By Paul Shindman, World Israel News
The Anti Defamation League became the first major Jewish organization to call on President Donald Trump to resign following the riot on Capitol Hill by his supporters last week, the organization said in a statement released Friday.
“The Anti-Defamation League today called for the removal of President Donald Trump from office, either by the means afforded by the U.S. Constitution or through his own resignation,” the statement said.
“In our over 100 years of history, ADL has never called for the President of the United States to be removed from office, but what occurred on Wednesday was inexcusable,” said ADL CEO Jonathan Greenblatt. “It will forever be remembered as one of the darkest days of American democracy and it makes unambiguously clear: President Trump is unfit for office and needs to be removed.”

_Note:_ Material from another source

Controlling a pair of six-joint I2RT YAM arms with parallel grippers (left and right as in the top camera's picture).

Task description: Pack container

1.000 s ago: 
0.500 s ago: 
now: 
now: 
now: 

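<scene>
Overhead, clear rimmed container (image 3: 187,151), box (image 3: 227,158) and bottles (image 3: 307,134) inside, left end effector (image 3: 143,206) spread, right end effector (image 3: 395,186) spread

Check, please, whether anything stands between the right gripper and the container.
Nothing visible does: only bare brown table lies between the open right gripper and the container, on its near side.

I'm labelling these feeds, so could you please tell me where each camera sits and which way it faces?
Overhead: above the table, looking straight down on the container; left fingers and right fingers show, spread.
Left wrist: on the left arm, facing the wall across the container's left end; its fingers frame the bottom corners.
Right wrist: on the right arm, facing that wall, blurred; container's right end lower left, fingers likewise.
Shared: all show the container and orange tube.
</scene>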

Greenblatt later told The Forward newspaper he knew that Trump would most likely not see the ADL statement, but said “as one of the nation’s leaders on tracking and fighting white supremacy the ADL had to make the strongest possible statement after Wednesday’s assault on the Capitol.”
“The idea that a sitting president could incite a terror attack on the American government, there is no precedent for that,” said Greenblatt. “It is indisputable that the responsibility lies right at his feet.”

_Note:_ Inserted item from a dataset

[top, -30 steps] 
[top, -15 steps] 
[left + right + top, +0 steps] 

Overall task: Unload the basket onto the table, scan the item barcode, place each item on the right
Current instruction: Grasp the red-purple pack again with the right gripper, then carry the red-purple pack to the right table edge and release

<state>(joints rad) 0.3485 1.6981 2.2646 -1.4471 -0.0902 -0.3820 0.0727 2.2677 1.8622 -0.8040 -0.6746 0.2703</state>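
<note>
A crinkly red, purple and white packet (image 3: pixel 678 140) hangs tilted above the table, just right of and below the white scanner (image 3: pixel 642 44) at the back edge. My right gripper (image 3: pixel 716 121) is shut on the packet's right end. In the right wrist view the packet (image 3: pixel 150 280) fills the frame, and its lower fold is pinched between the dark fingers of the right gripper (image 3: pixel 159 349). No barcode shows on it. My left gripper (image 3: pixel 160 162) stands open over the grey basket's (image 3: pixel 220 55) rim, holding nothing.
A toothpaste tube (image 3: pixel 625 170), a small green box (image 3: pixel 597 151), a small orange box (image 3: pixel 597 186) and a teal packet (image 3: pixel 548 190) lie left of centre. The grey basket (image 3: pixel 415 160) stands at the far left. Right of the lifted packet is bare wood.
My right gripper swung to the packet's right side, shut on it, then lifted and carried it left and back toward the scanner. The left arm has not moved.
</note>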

Greenblatt served in the White House as Special Assistant to President Barack Obama. Under Greenblatt’s leadership, the ADL has been accused of engaging in partisan politics and veering from its primary mission, which is, in its words: “To stop, by appeals to reason and conscience and, if necessary, by appeals to law, the defamation of the Jewish people.”
In one prominent example, in 2018, the ADL immediately attacked the nomination of Brett Kavanaugh to the Supreme Court, stating its concern that “Judge Kavanaugh’s judicial record does not reflect the demonstrated independence and commitment to fair treatment for all that is necessary to merit a seat on our nation’s highest court.”

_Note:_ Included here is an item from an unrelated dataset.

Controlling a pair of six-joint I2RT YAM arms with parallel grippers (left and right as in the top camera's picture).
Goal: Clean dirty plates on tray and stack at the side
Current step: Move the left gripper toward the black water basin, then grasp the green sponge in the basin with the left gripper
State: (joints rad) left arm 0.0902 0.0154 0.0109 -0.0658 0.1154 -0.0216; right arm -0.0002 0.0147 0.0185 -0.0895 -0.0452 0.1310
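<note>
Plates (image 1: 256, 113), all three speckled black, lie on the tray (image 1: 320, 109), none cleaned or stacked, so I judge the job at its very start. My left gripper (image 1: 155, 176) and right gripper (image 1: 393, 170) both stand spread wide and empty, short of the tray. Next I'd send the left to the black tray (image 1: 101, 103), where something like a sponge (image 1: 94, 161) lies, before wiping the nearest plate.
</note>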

At the time, JNS editor-in-chief Jonathan Tobin wrote: “By repeatedly involving it in political controversies, it is impossible to pretend that Greenblatt’s vision of the group isn’t fundamentally that of a Democratic Party auxiliary that is increasingly overshadowing and marginalizing its still vital role as the nation’s guardian against anti-Semitism.”
Two other major Jewish groups criticized Trump, but stopped short of calling for his ouster.
“We share the anger of our fellow Americans over the attack at the Capitol and condemn the assault on our democratic values and process. This violence, and President Trump’s incitement of it, is outrageous and must end,” tweeted AIPAC, the American Israel Public Affairs Committee, that is seen as the most influential bipartisan Jewish lobby group in Washington.
Similarly, the American Jewish Committee slammed Trump for inciting his supporters.
“Pres. Trump, You’ve incited rioters,” tweeted AJC director David Harris. “You’ve undermined democratic values by a refusal to accept the election results. You’ve encouraged folks to reject a peaceful transfer of power. I represent a nonpartisan org., but never when it comes to acts of violence & insurrection.”
Harris tweeted later that he had been attacked in social media “for speaking up against violent threats to democracy & rule of law in America, I’ve now been called: Traitor, Liar, S**thead, Fraud, Imbecile, Communist sheep, Turncoat, Nonamerican, Sellout, Pathetic joke.”
The Conference of Presidents of Major American Jewish Organizations issued a less direct statement, calling for the “orderly transfer of power,” but not referring to Trump by name.
“The orderly transfer of power is a hallmark of and essential to American democracy,” the organization said. We are disgusted by the violence at the US Capitol and urge the rioters to disperse immediately. Law and order must be restored, and the peaceful transition of administrations must continue.”